KPU Kota Denpasar menggelar diskusi kelompok terfokus (FGD) melibatkan akademisi, budayawan, kalangan media, tokoh agama, dan praktisi kepemiluan untuk menyempurnakan, mempertajam, dan menguatkan makna maskot "I CAKA" dalam pelaksanaan Pilkada 2020.
"Maskot I CAKA ini telah ada sejak 2015 dan ingin kami reborn, tentunya perlu diselaraskan dengan visi dan misi KPU maupun dalam konteks kekinian terkait dengan perkembangan kepemiluan," kata Ketua KPU Kota Denpasar I Wayan Arsa Jaya di sela-sela pelaksaan FGD di Denpasar, Rabu.
Maskot I CAKA sendiri mengadopsi bentuk patung "Catur Muka" yang terletak di persimpangan pusat Kota Denpasar. Patung Catur Muka selama ini sudah identik dengan Kota Denpasar.
Selain itu, I CAKA juga akronim dari "Iring Coblos Antuk Kayun Angga" yang artinya mari mencoblos sesuai dengan keinginan atau nurani sendiri.
Arsa Jaya menambahkan bahwa maskot I CAKA itu pada Pilkada 2015 di Kota Denpasar merupakan hasil dari proses sayembara yang sudah melalui revisi dan penyempurnaan oleh tim juri.
Dalam maskot tersebut, di antaranya berisi sejumlah gambar dan simbol, seperti mahkota dengan lima helai kelopak bunga yang merupakan simbol kepemimpinan yang memegang teguh nilai-nilai luhur Pancasila, kemudian berisi bunga jempiring di telinga sebagai simbol refleksi diri, melambangkan kesucian atau kejernihan pikiran, dan harum bunga yang memberikan daya tarik kepada setiap insan.
Dalam maskot I CAKA, lanjut dia, juga berisi kotak suara dan paku yang memiliki makna mengajak masyarakat untuk bersemangat dalam pemilihan kepala daerah, serta masih ada sejumlah simbol-simbol lainnya.
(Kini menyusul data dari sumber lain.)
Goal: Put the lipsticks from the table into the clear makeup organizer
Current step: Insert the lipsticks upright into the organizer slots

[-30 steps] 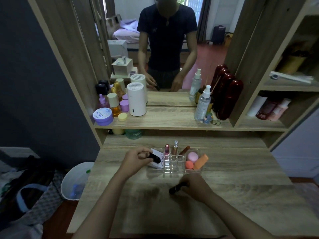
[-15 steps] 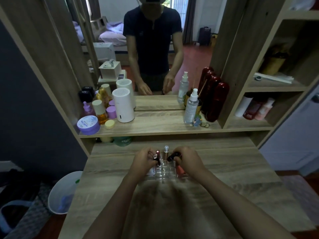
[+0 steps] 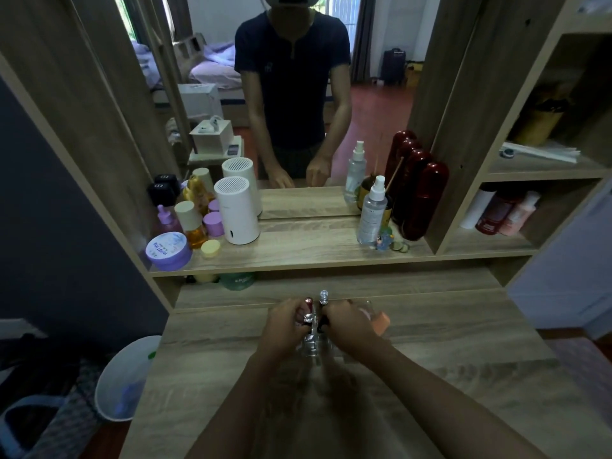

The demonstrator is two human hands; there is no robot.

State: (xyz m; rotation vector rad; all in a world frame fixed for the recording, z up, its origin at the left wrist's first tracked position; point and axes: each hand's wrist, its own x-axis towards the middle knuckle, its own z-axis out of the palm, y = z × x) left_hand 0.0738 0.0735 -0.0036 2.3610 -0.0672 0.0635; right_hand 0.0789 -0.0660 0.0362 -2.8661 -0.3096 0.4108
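Taking the clear makeup organizer (image 3: pixel 313 346) as the landmark: the left hand (image 3: pixel 284 324) was closed at its left edge, fingertips pinching a red lipstick (image 3: pixel 308 309) that stood upright in a front slot. Just right of that, a silver-capped tube (image 3: pixel 323 298) rose from a rear slot. The right hand (image 3: pixel 347 323) had come up from the table (image 3: pixel 463 329), where it gripped a dark lipstick (image 3: pixel 323 321) 1 second earlier, and now held that lipstick curled-fingered over the organizer's middle slots. An orange item (image 3: pixel 381 323) sat at the organizer's right end. Judging by this, 2 lipsticks were being seated.
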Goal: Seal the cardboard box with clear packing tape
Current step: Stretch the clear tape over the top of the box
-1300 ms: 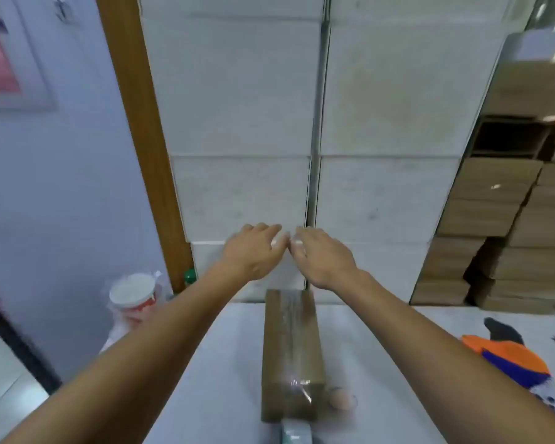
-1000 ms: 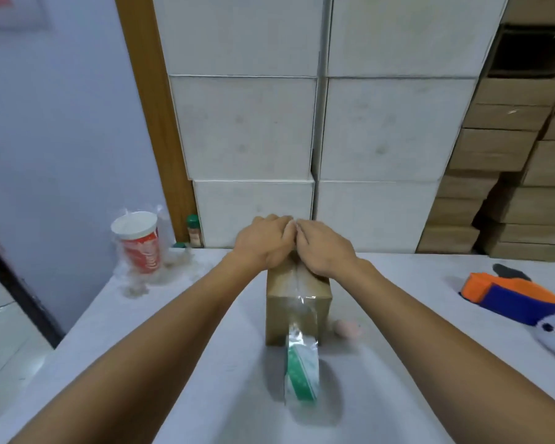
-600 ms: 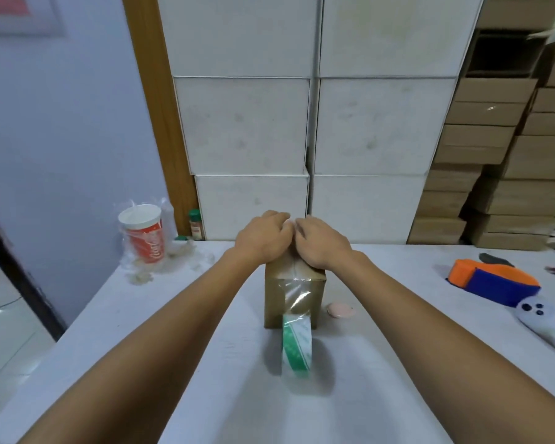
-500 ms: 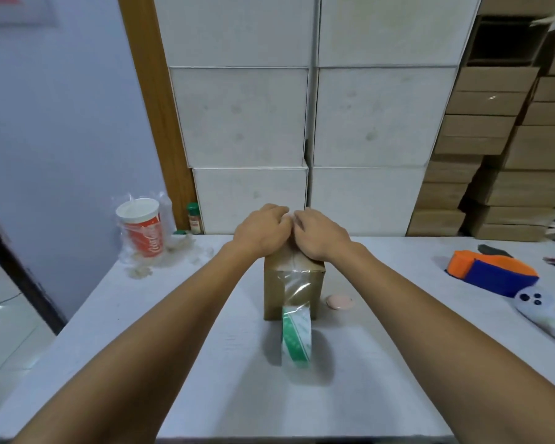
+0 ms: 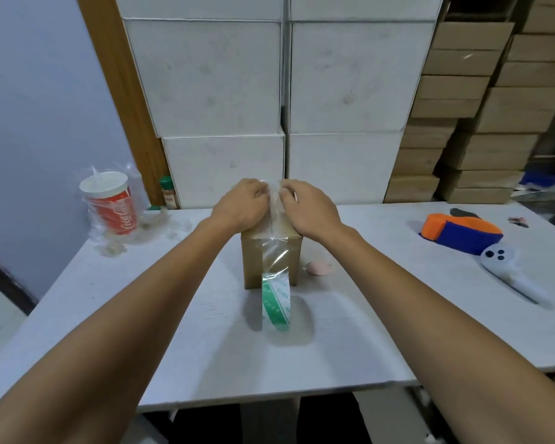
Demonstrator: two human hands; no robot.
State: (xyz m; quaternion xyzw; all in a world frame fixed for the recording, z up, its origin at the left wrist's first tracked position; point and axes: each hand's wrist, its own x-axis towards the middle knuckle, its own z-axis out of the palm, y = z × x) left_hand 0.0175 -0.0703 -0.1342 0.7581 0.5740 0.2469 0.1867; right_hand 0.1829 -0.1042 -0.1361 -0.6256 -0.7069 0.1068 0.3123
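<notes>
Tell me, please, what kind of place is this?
Probably a packing or stock room. Stacks of brown cartons and white boxes fill the wall behind the table, and both hands work clear tape on a cardboard box.

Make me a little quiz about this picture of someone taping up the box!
1. True or false: the tape roll stands on the table in front of the cardboard box.
2. Which drink container stands at the table's far left? A) red cup B) glass bottle C) blue mug
3. Fill in: the left hand and right hand pinch a strip of clear ____ above the box top.

Key:
1. True; a strip runs from it up the box's front.
2. A, the red cup.
3. tape
</notes>
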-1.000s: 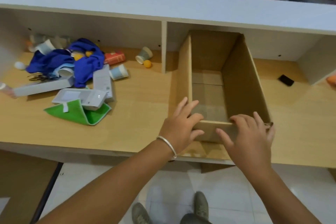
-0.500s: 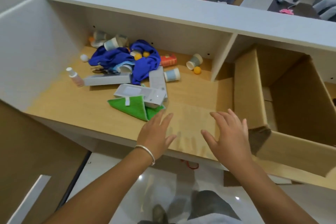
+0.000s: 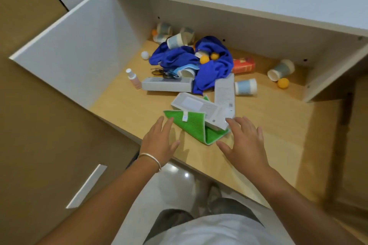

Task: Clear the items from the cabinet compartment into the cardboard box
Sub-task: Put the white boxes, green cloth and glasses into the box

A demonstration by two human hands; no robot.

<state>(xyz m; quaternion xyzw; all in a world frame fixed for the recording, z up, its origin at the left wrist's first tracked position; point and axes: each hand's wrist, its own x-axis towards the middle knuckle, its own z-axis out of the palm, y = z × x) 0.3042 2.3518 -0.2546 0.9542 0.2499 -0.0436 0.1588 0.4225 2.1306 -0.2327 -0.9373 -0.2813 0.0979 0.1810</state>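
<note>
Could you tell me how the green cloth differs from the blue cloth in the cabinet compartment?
The green cloth lies folded flat near the front edge, while the blue cloth is crumpled in a heap farther back. A white box rests on the green cloth; orange balls and paper cups sit in the blue cloth. Neither is held.

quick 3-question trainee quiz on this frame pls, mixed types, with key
1. True or false: the left hand is gripping the green cloth.
2. What lies on the green cloth? A) a white box B) a red box C) a paper cup
3. Fill in: two orange balls sit in the folds of the ___ cloth.

Key: 1 false, both hands are open, the right hand too. 2 A, white box. 3 blue.
</note>
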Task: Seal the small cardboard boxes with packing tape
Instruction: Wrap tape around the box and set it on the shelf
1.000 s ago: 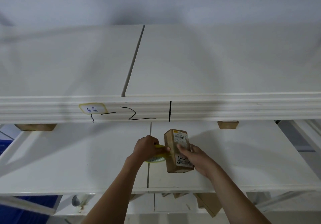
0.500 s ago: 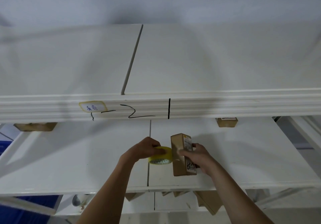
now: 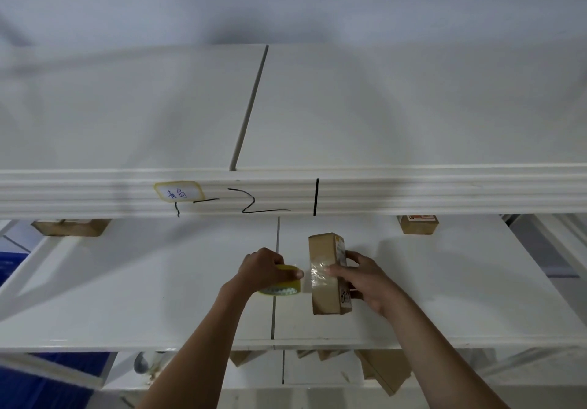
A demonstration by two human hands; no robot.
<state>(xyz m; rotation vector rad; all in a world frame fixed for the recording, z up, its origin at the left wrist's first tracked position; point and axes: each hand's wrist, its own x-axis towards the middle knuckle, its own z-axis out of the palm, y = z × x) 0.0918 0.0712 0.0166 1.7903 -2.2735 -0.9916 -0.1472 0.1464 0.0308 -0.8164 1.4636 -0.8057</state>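
Cardboard box (image 3: 324, 273), small, brown, oblong, stood on a long edge on the lower shelf (image 3: 158, 307) just right of the shelf's middle seam, plain face up, printed label turned to the right. Judged light and fairly stiff, since one hand tips it freely; walls likely to dent under a hard squeeze, so best held across the two broad faces near the middle, as now. Right hand (image 3: 368, 281): thumb laid over the top face onto a glossy band of clear tape, fingers curled round the label side, clamped on the box. Tape (image 3: 282, 281): yellow-cored roll, just left of the box, a short clear strip stretched between the two; film thin, sticky, apt to crease or fold on itself if slack. Left hand (image 3: 262, 269): fingers wrapped over the roll, gripping it. Change from a second ago: box was lying with the label facing up, roll pressed against its side; since then the box has been rolled onto its edge, the roll drawn a little leftward, and tape now runs over the newly upturned face. Surroundings: upper shelf edge (image 3: 413, 192) bearing a handwritten tag (image 3: 178, 191) and black marker strokes; another box (image 3: 417, 222) at the rear right; more cardboard on the tier below.
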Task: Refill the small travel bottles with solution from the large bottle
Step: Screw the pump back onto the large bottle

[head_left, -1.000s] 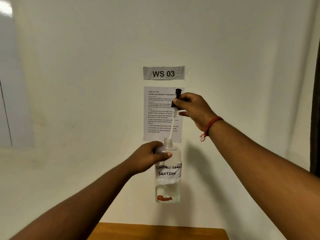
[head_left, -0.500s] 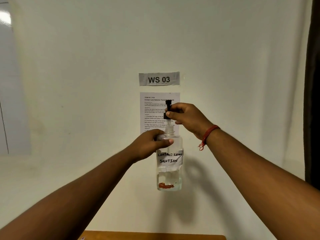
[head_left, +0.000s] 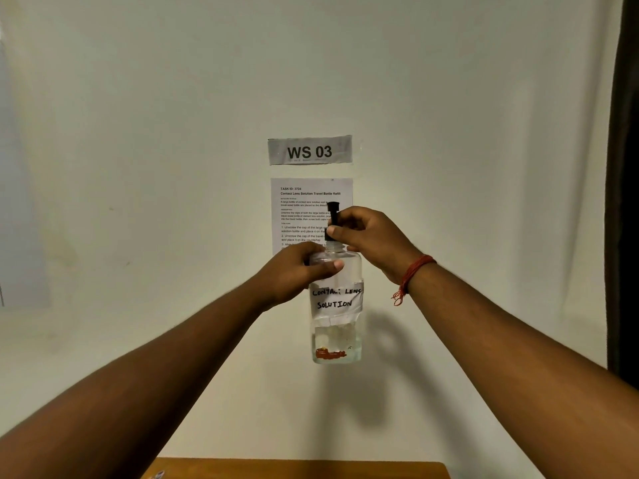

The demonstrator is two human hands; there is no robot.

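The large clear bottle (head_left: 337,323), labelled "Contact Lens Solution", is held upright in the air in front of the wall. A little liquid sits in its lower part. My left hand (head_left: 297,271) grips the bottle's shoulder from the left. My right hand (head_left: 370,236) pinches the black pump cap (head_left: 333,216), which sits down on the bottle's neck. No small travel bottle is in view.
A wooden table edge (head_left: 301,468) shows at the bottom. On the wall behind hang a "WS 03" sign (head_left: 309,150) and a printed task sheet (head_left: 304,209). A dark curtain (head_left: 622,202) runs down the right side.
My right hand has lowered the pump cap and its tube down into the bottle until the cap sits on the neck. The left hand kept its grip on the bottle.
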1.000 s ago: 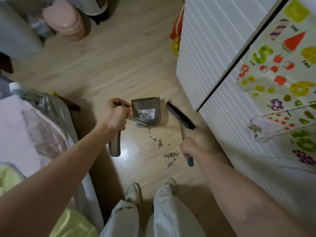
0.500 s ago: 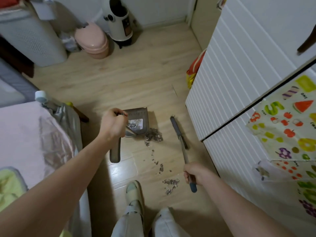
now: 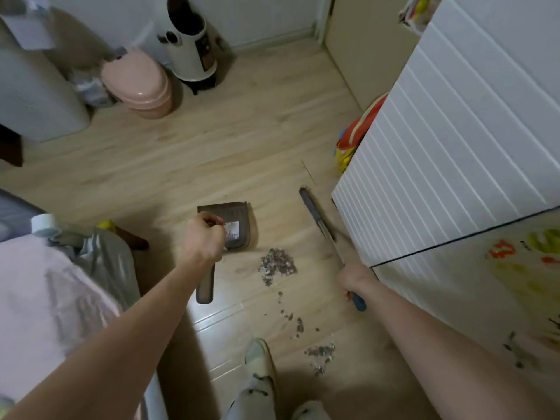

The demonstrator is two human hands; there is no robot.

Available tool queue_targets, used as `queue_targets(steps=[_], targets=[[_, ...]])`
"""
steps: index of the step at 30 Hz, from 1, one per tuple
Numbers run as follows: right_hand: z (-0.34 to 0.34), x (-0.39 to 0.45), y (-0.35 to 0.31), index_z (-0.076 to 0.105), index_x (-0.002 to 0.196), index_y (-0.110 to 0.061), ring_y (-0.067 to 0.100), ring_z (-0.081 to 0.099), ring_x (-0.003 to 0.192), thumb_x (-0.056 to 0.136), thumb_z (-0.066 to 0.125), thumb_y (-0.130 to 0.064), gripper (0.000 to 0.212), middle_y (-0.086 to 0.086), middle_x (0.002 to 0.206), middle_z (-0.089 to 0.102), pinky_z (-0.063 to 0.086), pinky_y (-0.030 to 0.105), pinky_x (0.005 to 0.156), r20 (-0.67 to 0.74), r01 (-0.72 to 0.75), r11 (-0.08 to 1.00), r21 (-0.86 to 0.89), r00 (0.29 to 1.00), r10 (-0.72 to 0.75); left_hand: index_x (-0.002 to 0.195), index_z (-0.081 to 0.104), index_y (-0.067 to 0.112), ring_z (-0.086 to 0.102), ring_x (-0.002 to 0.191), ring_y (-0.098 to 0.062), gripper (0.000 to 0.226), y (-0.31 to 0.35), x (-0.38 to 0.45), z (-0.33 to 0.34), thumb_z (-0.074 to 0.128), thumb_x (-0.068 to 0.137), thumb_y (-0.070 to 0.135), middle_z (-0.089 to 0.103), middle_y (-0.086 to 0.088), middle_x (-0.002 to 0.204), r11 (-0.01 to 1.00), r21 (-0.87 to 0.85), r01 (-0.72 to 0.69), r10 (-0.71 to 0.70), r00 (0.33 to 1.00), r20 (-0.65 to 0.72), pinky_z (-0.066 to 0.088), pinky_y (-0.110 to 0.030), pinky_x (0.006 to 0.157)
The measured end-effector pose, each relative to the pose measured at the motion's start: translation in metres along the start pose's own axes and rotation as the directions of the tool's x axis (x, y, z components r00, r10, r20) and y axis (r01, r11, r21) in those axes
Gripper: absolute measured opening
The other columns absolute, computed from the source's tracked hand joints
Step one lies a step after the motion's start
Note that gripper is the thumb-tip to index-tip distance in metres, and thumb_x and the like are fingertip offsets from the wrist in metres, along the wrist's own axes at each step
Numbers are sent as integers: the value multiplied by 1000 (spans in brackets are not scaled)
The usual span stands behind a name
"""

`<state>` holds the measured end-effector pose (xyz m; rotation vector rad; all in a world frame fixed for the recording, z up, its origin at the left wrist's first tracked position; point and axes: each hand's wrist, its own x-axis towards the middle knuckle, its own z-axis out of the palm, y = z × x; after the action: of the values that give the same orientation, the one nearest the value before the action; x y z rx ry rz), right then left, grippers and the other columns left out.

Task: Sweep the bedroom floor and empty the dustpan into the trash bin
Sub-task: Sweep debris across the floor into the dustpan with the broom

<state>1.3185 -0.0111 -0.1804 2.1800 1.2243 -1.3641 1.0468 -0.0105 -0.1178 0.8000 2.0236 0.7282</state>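
Note:
My left hand (image 3: 203,237) grips the handle of a grey-brown dustpan (image 3: 239,221) that sits on the wooden floor, with some debris and a white label inside it. My right hand (image 3: 354,275) grips a hand brush (image 3: 318,216) by its blue-tipped handle; the dark bristle head points away from me, close to the white cabinet. A pile of grey debris (image 3: 277,263) lies on the floor between pan and brush. A trail of crumbs leads back to a smaller heap (image 3: 321,353) near my foot.
A white slatted cabinet (image 3: 439,153) stands on the right, with a colourful bag (image 3: 354,137) beside it. A pink lidded bin (image 3: 139,83) and a white cylindrical appliance (image 3: 191,43) stand at the far wall. A bed with pink cover (image 3: 39,286) is on the left.
My view has risen and tilted toward the far wall. The dustpan moved left, away from the debris pile. The brush swung out toward the cabinet, leaving a gathered pile between them.

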Motion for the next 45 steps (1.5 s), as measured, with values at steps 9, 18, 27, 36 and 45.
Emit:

"Apa yang menjadi masukan dalam FGD ini, nantinya akan dikaji oleh tim perumus, kemudian rekomendasinya akan disampaikan kepada kami," ucap Arsa Jaya.
Dengan dilahirkannya kembali (reborn) maskot I CAKA itu, perlu dilihat relevansinya apakah masih up to date atau ada penambahan dan pengurangan, serta barangkali ada hal-hal yang belum terimplementasi.
Dengan maskot yang disempurnakan itu, diharapkan selanjutnya bisa dipakai secara tetap dalam pelaksanaan setiap pilkada sehingga tidak perlu memikirkan maskot lagi.
Sementara itu, Ketua KPU Provinsi Bali I Dewa Agung Gede Lidartawan yang juga menjadi salah satu tim perumus maskot mengharapkan maskot pilkada di Kota Denpasar itu agar bisa lebih populer.
"Kami harapkan juga mampu berkontribusi sebagai bentuk ajakan untuk memilih bagi masyarakat Kota Denpasar," ucapnya.
Ia selaku tim perumus akan membahas masukan-masukan yang masuk. Namun, keputusan akhir pada KPU Kota Denpasar.
"Kalau mereka sudah menerima seluruh aspirasi, mereka yang akan memformulasikan dalam bentuk SK nanti," katanya.
Dalam FGD tersebut, sejumlah peserta menyoroti tentang sosok I CAKA yang bentuk tubuhnya dinilai terlalu gempal sehingga justru dapat dimaknai kurang lincah atau terkesan lamban.
Jika dikaitkan dengan tugas-tugas KPU yang harus cekatan dan gesit dalam penyelenggaraan pemilu, mereka menilai hal itu tidak berkesesuaian.
Akademisi I Ketut Sukawati Lanang Putra Perbawa menyoroti tidak perlu lagi ditampilkan gambar paku dalam maskot karena itu justru bermakna kekerasan.
"Memang untuk mewadahi semua keinginan dalam maskot itu tidak bisa. Namun, secara filosofi harus clear dan konsep dasarnya harus jelas," ucap akademisi yang juga mantan Ketua KPU Provinsi Bali itu.
Lanang Perbawa pun menyarankan kata-kata di bawah maskot yang juga akronim I CAKA yakni "Iring Coblos Antuk Kayun Angga" supaya diganti dengan bahasa yang lebih sederhana dan familier karena penggunaan bahasa Bali alus seperti itu belum tentu juga dipahami pemilih Denpasar yang orang Bali asli, apalagi para pendatang di tengah heterogennya penduduk di pusat Ibu Kota Provinsi Bali itu.